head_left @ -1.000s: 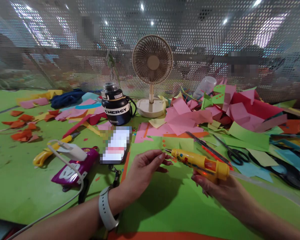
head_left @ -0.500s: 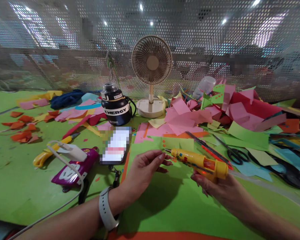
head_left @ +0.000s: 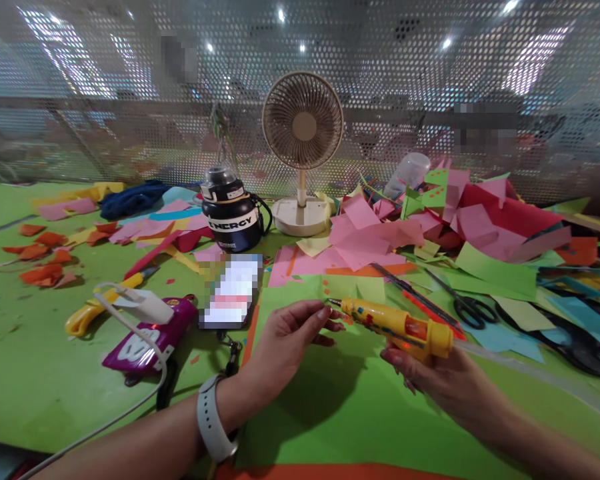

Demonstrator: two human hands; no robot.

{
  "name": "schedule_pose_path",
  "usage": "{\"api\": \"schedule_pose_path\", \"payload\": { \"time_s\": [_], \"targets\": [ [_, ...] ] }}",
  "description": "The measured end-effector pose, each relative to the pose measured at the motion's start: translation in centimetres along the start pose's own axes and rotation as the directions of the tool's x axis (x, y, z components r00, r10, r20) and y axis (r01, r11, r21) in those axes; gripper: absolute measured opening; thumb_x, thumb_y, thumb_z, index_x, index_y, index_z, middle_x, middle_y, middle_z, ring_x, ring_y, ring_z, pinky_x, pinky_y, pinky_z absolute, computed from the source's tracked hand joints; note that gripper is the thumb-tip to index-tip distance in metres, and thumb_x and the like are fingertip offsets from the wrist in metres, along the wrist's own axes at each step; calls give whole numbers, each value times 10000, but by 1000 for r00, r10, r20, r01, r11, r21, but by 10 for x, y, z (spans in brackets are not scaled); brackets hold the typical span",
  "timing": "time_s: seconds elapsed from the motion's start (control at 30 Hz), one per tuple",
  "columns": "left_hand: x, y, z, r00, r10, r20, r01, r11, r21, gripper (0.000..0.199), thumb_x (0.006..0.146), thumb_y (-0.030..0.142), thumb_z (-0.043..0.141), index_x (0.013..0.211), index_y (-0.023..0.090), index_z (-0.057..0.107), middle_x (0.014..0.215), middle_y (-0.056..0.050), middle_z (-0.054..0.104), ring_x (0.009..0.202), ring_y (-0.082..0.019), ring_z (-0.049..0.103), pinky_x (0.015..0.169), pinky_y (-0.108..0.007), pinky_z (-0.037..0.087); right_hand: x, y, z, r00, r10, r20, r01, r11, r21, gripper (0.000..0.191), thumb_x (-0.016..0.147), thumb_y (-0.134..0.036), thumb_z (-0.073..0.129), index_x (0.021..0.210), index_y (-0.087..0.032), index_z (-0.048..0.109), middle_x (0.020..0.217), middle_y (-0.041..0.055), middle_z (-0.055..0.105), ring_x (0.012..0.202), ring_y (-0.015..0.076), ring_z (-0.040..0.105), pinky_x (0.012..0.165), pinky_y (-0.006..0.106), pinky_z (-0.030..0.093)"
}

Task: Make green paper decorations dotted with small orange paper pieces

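My right hand (head_left: 425, 373) is wrapped round the handle of a yellow glue gun (head_left: 395, 325), its metal nozzle pointing left. At the nozzle's tip is my left hand (head_left: 300, 327), thumb and forefinger pinched together; whatever is between them is too small to make out. Both hands are above a large green paper sheet (head_left: 330, 427). Just behind the nozzle lies a light green paper piece (head_left: 365, 287) with small orange dots near its left part.
A phone (head_left: 233, 292), a purple power bank (head_left: 145, 340) with a cable and a yellow cutter (head_left: 100, 305) lie left. Behind stand a dark bottle (head_left: 234, 227) and a fan (head_left: 303, 123). Black scissors (head_left: 473, 310) and heaped coloured paper (head_left: 370, 227) are on the right.
The glue gun and my right hand have shifted very slightly left. My left hand keeps its pinch in nearly the same place.
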State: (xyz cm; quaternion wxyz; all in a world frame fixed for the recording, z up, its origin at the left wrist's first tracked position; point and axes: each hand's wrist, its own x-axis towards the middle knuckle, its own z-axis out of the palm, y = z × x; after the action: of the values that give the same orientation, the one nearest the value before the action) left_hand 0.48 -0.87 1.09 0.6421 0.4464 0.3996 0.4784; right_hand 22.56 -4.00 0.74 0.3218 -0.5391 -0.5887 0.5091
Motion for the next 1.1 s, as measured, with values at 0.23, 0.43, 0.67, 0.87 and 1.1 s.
{"api": "schedule_pose_path", "payload": {
  "time_s": [0.23,0.43,0.67,0.87,1.1],
  "targets": [
    [0,0,0,1000,10,-11,-10,1000,23,166,756,325,701,831,177,717,806,-46,708,760,-180,662,630,-286,568,-1,-5,0,1000,1,-4,-1,1000,-15,394,772,-532,651,997,-209,663,630,-15,519,522,94,409,447,209,383],
    [0,0,0,999,38,-7,-38,998,56,159,761,331,689,830,189,715,801,-44,709,769,-188,658,636,-292,570,-2,-8,2,1000,0,-6,0,1000,-14,411,773,-532,649,1023,-206,663,606,-18,503,509,96,402,433,213,382],
    [0,0,0,999,47,2,-47,998,34,140,770,309,686,835,189,716,784,-35,707,763,-170,655,628,-262,570,-2,-10,2,1000,-16,0,16,999,-44,404,780,-529,639,1023,-207,663,591,-24,495,497,93,408,428,206,381],
    [0,1,1,999,52,-2,-52,997,50,139,768,303,684,829,183,716,788,-36,703,760,-167,654,622,-255,571,-2,-11,2,1000,-18,-15,17,997,-70,452,772,-557,624,1048,-200,652,593,-24,490,494,98,405,424,214,383],
    [0,0,0,997,76,-4,-76,996,55,138,769,304,682,822,181,711,783,-37,705,755,-166,658,625,-258,573,-4,-24,4,997,-52,-63,41,986,-163,369,753,-571,602,814,-209,635,532,-42,437,466,107,393,391,220,372]
  ]
}}
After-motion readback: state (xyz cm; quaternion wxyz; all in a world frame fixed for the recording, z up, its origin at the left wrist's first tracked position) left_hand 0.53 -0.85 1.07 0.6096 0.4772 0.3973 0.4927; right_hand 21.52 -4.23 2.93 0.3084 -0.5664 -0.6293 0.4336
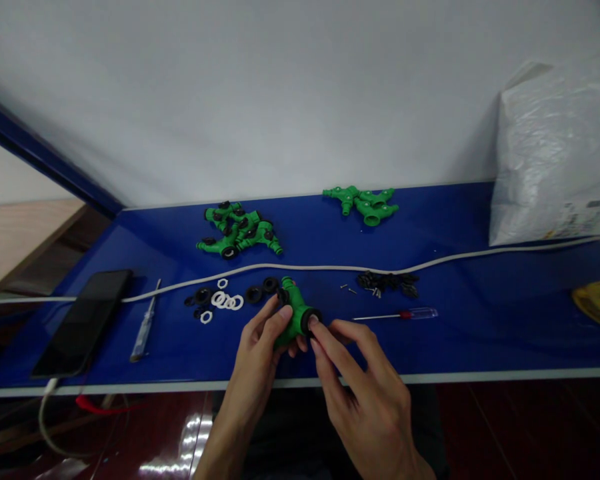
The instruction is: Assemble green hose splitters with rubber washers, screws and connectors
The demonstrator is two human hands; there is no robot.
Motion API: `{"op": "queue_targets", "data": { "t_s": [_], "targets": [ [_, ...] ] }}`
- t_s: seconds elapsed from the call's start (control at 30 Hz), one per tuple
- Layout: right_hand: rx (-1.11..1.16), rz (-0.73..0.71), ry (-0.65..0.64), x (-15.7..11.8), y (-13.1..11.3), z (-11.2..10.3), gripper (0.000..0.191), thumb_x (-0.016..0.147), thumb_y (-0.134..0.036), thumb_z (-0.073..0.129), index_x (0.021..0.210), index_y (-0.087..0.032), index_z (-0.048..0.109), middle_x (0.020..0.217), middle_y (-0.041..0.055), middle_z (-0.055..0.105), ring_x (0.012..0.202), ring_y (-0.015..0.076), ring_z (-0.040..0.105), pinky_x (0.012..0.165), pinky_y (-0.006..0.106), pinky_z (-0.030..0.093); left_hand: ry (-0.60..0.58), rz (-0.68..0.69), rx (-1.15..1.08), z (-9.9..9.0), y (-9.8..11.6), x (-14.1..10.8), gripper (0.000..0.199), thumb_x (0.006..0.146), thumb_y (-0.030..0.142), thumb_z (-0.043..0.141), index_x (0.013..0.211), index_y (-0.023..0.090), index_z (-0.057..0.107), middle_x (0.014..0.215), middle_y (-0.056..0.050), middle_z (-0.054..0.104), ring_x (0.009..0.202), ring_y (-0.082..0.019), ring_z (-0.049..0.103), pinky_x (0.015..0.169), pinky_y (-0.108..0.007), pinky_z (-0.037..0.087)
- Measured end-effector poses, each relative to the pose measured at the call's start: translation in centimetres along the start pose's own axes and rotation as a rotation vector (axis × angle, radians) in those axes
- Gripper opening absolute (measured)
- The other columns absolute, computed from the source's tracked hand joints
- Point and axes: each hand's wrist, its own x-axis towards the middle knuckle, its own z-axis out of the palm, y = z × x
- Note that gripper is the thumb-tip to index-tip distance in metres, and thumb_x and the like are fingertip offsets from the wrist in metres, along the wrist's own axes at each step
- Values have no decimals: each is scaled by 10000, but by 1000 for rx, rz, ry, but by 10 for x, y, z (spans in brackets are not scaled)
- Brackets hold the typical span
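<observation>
My left hand (263,340) grips a green plastic Y-shaped hose splitter (294,307) just above the front part of the table. A black collar (311,320) sits on the splitter's wide end, which faces right. My right hand (363,387) has its fingers closed at that collar, one fingertip at the opening. Whether a small part is under that fingertip is hidden. Left of the splitter lie white washers (225,300) and black rings (254,294). A pile of small black parts (387,282), a few screws (350,289) and a screwdriver (420,313) lie to the right.
Green splitters with black valves (240,230) lie at the back left, plain green bodies (365,203) at the back middle. A white cable (310,268) crosses the blue table. A phone (83,323) and clear-handled screwdriver (143,333) lie left; a plastic-wrapped package (555,153) stands right.
</observation>
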Motion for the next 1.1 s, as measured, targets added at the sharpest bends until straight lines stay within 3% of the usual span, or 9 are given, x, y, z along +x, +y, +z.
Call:
{"op": "queue_targets", "data": {
  "t_s": [0.4,0.6,0.77,0.87,0.93,1.0,1.1],
  "targets": [
    [121,45,-104,11,-3,-4,250,1008,-136,569,1235,-208,646,907,32,693,795,163,637,731,338,512,10,9,-3,0,1,-1,440,722,421,871,1031,131,752,701,-2,678,593,-103,593,537,-191,472],
    [79,18,-172,19,-3,-5,105,1017,-158,568,1077,-187,649,835,12,684,741,157,624,714,335,482,101,-25,-9,2,3,-1,624,668,383,896,1202,116,712,774,3,681,603,-81,556,533,-179,456],
    [70,-25,-72,12,-7,0,280,1006,-114,574,1272,-192,611,938,45,699,828,157,654,754,315,527,152,-79,-55,3,7,-3,751,643,393,888,1300,105,666,928,-43,705,658,-106,580,529,-204,456],
    [145,6,13,8,-10,1,346,974,-62,601,1287,-209,621,986,44,704,865,133,669,790,271,551,149,-91,-68,1,7,-3,787,656,426,891,1343,128,649,953,-49,714,688,-121,604,585,-222,493],
    [248,97,38,7,-11,1,342,965,-74,616,1261,-243,635,981,20,702,863,115,676,812,245,558,105,-66,-62,-1,6,-4,781,694,461,883,1370,157,638,988,-54,728,750,-139,638,668,-239,529],
    [395,276,12,8,-11,1,300,980,-149,622,1249,-282,640,978,-1,701,858,107,685,804,229,565,11,-20,-45,-4,4,-5,747,743,476,866,1391,189,632,1032,-62,742,881,-176,678,801,-263,548],
    [661,604,-133,10,-10,1,276,1004,-338,618,1278,-302,631,945,-9,706,790,108,692,717,219,569,-122,45,-26,-9,1,-6,685,796,444,850,1406,229,626,1072,-66,758,1023,-211,695,940,-285,528]
  ]
}}
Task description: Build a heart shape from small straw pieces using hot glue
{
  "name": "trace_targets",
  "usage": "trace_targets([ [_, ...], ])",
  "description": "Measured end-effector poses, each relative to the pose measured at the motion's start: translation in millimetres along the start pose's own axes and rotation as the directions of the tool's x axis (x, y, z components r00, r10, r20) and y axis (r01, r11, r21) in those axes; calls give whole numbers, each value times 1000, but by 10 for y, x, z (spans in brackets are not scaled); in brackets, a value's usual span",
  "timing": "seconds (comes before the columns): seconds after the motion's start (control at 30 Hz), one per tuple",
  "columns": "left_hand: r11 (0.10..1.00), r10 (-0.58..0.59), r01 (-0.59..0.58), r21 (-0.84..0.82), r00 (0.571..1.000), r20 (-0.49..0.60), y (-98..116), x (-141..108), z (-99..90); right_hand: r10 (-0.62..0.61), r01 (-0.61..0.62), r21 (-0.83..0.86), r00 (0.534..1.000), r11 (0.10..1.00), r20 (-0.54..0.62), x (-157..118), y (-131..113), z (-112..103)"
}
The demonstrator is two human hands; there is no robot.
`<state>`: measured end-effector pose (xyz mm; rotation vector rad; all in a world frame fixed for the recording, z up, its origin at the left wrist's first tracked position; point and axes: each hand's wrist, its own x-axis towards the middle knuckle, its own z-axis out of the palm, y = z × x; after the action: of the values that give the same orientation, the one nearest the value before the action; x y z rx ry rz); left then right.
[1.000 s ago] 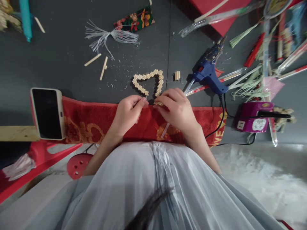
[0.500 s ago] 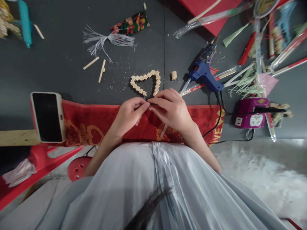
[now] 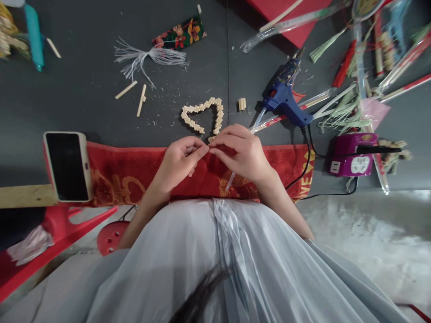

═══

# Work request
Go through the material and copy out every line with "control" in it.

# Written answer
  "timing": "time_s: seconds elapsed from the motion's start (control at 30 Hz), one per tuple",
- t_s: seconds elapsed from the call's start (control at 30 Hz), one per tuple
  "timing": "seconds (comes before the columns): seconds after the motion's start (control at 30 Hz), one per tuple",

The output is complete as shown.